Madrid, mientras tanto, es la capital del franquismo y la diáspora se produce desde España hacia Alemania o países del Nuevo Mundo, donde reciben con los brazos abiertos a quienes llegan huyendo de la represión, el falangismo y la pobreza. Muchos de los desterrados ya tienen trabajo a la semana siguiente de haber llegado. Algo arrastra Madrid aún, en 1954, de Las bicicletas son para el verano. Es la España de El florido pensil y Bienvenido Mr. Marshall, tan rural, tan cerradas sus fronteras a lo nuevo. En el cuarto piso del muy actual Museo Reina Sofía (en Atocha) hay una exhibición permanente que retrata el arte y la Europa de la postguerra, titulada “¿La guerra ha terminado? Arte en un mundo dividido”. Sala tras sala el visitante asiste a las expresiones más diversas de una estética y unos contenidos que marcaban y marcan precisamente eso, una separación, una herida sin cerrar, una brecha o muro dividiendo las Europas, las Españas. Las transformaciones artísticas acompañan a la geopolítica internacional tensionada entre dos mundos. Esas expresiones diversas abarcan fotografía, portadas de periódicos y revistas, cine documental, cine de ficción (La guerra ha terminado se exhibe en loop permanentemente, y no es un film español sino francés), el cartel político, la instalación y todas las artes plásticas. Todo habla o hace referencia a la brecha, a la tensión, a la Guerra Fría, al temor ante la posibilidad de una tercera guerra mundial.

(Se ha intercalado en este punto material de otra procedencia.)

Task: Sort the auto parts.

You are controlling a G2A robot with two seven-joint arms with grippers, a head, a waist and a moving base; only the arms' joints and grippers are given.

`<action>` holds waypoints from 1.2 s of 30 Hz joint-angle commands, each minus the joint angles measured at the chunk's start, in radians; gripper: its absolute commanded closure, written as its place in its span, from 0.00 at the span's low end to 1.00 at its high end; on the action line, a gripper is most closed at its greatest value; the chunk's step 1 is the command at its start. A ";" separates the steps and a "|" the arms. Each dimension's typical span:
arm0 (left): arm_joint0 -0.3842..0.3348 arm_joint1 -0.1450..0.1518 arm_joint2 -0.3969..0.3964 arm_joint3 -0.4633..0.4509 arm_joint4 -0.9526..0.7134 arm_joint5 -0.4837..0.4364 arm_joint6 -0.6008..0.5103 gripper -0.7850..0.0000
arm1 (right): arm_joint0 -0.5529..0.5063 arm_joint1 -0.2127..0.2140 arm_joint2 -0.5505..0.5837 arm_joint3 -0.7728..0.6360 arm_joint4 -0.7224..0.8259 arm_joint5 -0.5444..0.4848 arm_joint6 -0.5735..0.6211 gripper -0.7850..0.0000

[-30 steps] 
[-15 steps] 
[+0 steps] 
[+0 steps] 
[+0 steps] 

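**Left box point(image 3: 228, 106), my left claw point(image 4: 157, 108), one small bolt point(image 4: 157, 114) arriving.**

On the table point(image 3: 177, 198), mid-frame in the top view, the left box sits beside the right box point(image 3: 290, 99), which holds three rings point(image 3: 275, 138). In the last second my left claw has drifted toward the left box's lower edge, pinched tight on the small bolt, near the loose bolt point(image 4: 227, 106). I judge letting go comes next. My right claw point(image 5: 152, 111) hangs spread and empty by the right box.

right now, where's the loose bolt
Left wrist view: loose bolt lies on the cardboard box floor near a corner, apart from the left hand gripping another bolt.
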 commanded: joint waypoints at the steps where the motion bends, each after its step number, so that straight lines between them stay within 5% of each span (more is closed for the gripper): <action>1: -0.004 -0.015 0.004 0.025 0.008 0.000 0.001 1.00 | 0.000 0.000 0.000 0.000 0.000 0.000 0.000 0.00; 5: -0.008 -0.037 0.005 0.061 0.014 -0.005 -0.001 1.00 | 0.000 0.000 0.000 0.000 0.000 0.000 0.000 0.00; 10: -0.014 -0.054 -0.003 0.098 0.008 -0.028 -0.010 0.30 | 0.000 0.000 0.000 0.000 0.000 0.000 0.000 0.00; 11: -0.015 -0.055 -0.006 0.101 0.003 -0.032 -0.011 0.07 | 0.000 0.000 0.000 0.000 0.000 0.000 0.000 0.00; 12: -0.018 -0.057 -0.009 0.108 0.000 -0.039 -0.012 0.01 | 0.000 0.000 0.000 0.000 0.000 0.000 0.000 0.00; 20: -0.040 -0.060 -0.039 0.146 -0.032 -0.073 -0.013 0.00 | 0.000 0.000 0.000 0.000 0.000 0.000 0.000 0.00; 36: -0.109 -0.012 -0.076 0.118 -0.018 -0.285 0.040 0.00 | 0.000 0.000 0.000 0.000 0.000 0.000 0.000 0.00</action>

Pero el propio edificio que en otro siglo fuera un hospital, y que ahora es el imponente y precioso Centro de Arte Reina Sofía, refleja la idea que prevalece: la estructura es la misma, aquí nada se derriba. La belleza neoclásica se conserva, ¡ah!, pero se le han adosado unos transparentes ascensores hipersilenciosos, la temperatura dentro está controlada así como la humedad y la luz: electrónicamente. Es un monumento a la simbiosis entre lo heredado y lo nuevo, entre lo que prevalece y lo que debe amoldarse.
Madrid, desde esas fotos en blanco y negro que uno puede ver en el cuarto piso del Reina Sofía, fue reflejo de un pueblo triste y sometido a un dictador. No habrá de cambiar su paisaje de manera violenta. El concepto “Spain is different”, la apertura al turismo y el desarrollismo del ministro franquista Laureano López Rodó vendrán en los años sesenta pero el país seguirá atrasado mentalmente.

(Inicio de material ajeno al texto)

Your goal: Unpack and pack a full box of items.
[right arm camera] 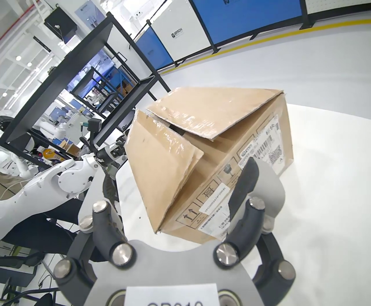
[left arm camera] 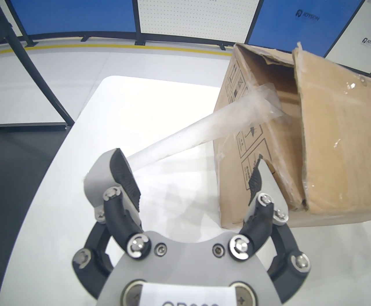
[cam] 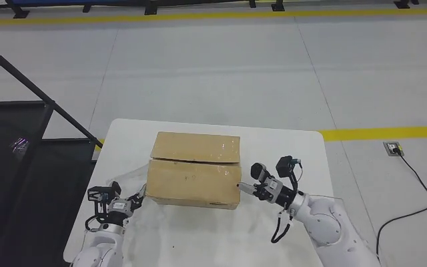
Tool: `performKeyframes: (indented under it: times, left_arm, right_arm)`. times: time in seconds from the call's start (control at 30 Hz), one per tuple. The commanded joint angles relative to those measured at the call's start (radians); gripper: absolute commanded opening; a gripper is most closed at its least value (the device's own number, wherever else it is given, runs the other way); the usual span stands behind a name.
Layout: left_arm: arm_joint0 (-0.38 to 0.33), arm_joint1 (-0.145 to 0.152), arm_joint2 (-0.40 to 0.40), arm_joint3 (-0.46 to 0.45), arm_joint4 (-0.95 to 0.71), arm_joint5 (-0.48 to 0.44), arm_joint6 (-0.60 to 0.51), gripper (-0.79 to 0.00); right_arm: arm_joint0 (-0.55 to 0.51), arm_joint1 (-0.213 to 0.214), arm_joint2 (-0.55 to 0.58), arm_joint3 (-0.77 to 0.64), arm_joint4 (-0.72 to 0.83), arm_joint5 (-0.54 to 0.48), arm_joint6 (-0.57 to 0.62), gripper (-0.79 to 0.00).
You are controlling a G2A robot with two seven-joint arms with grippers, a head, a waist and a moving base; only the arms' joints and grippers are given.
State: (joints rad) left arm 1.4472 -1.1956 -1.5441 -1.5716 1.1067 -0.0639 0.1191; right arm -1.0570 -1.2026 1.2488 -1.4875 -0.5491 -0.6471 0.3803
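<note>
With left gripper [left arm camera: 188, 158] and right gripper [right arm camera: 179, 174] both open, I'd pinch the stiff, thin flap [right arm camera: 162, 159] of the cardboard box [cam: 193, 170] at its raised edge, avoiding the clingy tape strip [left arm camera: 203, 127].

Brown box [cam: 193, 167], white table [cam: 293, 153], translucent whitish tape strip [left arm camera: 203, 127]

The brown cardboard box [right arm camera: 232, 150] carries black printed handling pictograms [right arm camera: 190, 216] on its sides, among them a pair of upright arrows, a glass and an umbrella. It also bears two white barcode labels [right arm camera: 216, 217] whose small print is too fine to read. A blue wall panel [left arm camera: 289, 26] behind shows a white logo with lettering.
</note>
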Motion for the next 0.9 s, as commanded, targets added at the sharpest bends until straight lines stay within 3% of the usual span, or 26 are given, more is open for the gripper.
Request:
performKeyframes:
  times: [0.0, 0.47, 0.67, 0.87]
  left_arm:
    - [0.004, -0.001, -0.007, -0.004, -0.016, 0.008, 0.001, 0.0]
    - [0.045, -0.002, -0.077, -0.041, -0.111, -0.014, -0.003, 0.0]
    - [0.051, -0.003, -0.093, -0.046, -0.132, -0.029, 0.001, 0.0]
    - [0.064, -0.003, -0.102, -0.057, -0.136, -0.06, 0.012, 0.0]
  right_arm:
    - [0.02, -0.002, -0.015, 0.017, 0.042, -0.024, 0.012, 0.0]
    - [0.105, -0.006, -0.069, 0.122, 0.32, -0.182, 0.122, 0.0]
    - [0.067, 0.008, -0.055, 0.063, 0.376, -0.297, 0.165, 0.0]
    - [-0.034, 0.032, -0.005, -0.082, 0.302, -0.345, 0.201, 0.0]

¿Qué ha pasado? Después de todos estos años, Malasaña y Chuecas, Fuencarral junto a la Gran Vía, el parque del Buen Retiro y todo lo demás siguen siendo lo mismo pero mejor. Ahora está todo más cuidado, más limpio, más “lozano” y con mayor atención al peatón que al automóvil (al menos, en muchos sitios).
El paisaje de la avenida Francisco de Miranda, en cambio, ha mudado para peor. El edificio de Guinand fue derribado un domingo por la tarde, o al menos la orden fue oficial un fin de semana, para que no pudieran producirse apelaciones inmediatas (y la destrucción se ejecutara sin cortapisas). Uno se ha venido a Madrid arrastrando la idea de que ese pedazo de la avenida Miranda llegando a Chacaíto hoy es más gris, más sucio, luce menos aireado, ha perdido lozanía en comparación a la fotografía de 1954.

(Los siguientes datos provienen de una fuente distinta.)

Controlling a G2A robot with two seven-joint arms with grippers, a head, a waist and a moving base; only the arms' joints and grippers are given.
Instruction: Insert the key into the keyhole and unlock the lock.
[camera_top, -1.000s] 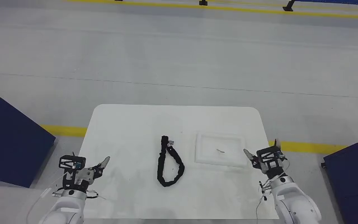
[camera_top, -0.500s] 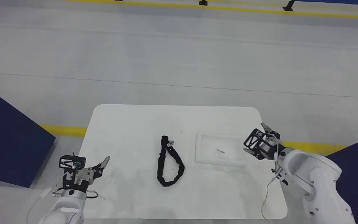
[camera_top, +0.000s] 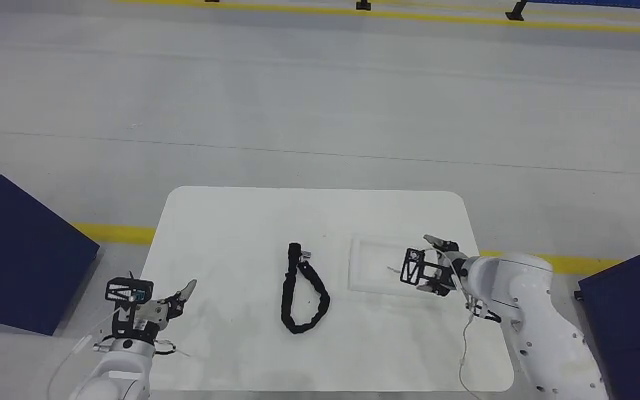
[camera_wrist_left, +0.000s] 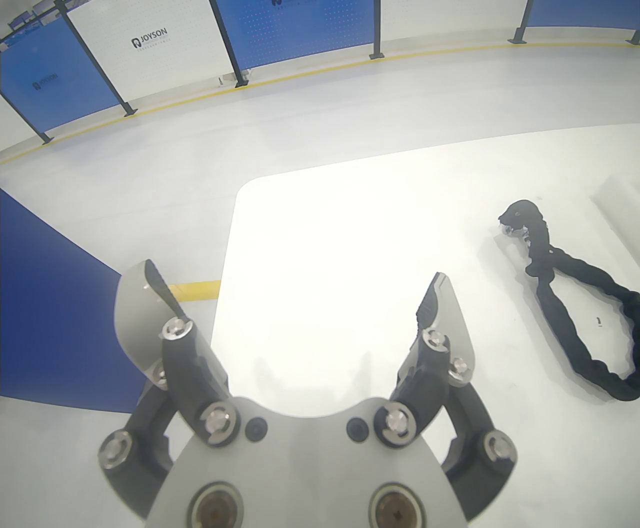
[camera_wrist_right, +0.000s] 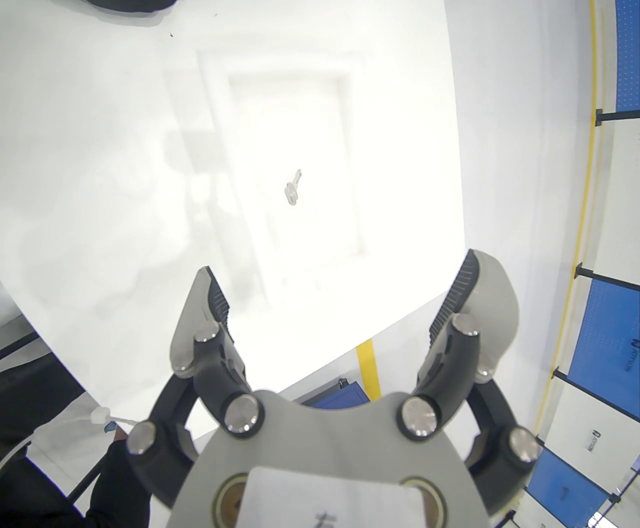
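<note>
Silver key (camera_wrist_right: 292, 188) in white tray (camera_top: 395, 241)

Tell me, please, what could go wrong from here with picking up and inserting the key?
1. The key is small and lies flat in the tray; the open right claw could slip off it or catch the tray's rim.
2. The lock lies unheld, with the open left claw well away from it, so it might slide when the key is pushed in.
</note>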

Lo natural es que las ciudades evolucionen; que en ellas se respete el pasado aun lanzadas estas urbes, como es lógico suponerlo, hacia el futuro. Pero eso lo dictaminan y lo guían los hombres. Si no hay hombres para esa tarea de planificación y acompañamiento, las ciudades se ponen mustias, decaen y se convierten en un burdo descampado donde cualquier crimen es posible.